[Start of Attachment]

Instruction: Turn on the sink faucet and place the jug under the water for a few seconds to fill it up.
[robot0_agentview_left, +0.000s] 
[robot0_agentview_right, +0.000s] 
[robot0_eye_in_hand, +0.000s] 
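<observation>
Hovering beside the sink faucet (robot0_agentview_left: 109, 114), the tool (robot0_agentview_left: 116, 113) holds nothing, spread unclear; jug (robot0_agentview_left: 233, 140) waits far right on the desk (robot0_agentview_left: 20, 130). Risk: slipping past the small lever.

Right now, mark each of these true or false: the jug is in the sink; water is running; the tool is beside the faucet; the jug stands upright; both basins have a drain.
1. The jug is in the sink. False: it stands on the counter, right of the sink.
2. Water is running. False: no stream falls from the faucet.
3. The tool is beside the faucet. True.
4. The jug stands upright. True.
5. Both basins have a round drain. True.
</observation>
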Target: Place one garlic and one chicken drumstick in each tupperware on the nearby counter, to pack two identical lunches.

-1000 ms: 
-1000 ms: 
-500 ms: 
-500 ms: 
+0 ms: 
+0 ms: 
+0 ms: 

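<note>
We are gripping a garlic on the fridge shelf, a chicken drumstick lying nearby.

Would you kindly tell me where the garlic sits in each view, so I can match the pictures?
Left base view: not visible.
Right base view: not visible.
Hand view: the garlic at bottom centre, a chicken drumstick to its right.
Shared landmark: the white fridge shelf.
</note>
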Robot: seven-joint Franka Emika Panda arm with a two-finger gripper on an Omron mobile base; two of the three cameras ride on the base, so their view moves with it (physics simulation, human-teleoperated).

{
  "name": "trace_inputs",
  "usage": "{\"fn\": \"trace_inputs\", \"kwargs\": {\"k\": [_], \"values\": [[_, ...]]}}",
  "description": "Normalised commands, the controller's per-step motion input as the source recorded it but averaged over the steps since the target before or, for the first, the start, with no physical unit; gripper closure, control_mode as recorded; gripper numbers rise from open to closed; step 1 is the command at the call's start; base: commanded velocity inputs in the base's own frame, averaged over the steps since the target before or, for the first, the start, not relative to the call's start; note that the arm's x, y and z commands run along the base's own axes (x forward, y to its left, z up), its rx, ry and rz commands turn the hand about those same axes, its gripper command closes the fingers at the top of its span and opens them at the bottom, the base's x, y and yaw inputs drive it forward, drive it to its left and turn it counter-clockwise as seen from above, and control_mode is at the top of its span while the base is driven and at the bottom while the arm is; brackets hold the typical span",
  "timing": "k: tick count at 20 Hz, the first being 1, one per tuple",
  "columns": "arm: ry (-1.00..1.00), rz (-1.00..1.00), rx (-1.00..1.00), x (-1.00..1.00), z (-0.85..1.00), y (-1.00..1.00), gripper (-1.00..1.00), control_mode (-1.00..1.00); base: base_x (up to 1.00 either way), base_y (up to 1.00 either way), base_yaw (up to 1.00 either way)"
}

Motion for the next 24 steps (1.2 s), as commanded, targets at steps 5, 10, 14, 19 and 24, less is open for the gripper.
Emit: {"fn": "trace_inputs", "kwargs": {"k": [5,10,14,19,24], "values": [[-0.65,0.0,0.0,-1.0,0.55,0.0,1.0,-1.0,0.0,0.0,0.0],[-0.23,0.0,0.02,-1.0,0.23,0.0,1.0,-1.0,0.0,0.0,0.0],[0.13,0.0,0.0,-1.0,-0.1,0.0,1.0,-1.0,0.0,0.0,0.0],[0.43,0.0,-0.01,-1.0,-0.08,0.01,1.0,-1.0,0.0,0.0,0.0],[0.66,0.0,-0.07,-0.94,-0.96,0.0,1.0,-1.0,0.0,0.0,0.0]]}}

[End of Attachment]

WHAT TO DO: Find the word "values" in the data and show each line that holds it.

RESPONSE BOX:
  "usage": "{\"fn\": \"trace_inputs\", \"kwargs\": {\"k\": [_], \"values\": [[_, ...]]}}",
Emit: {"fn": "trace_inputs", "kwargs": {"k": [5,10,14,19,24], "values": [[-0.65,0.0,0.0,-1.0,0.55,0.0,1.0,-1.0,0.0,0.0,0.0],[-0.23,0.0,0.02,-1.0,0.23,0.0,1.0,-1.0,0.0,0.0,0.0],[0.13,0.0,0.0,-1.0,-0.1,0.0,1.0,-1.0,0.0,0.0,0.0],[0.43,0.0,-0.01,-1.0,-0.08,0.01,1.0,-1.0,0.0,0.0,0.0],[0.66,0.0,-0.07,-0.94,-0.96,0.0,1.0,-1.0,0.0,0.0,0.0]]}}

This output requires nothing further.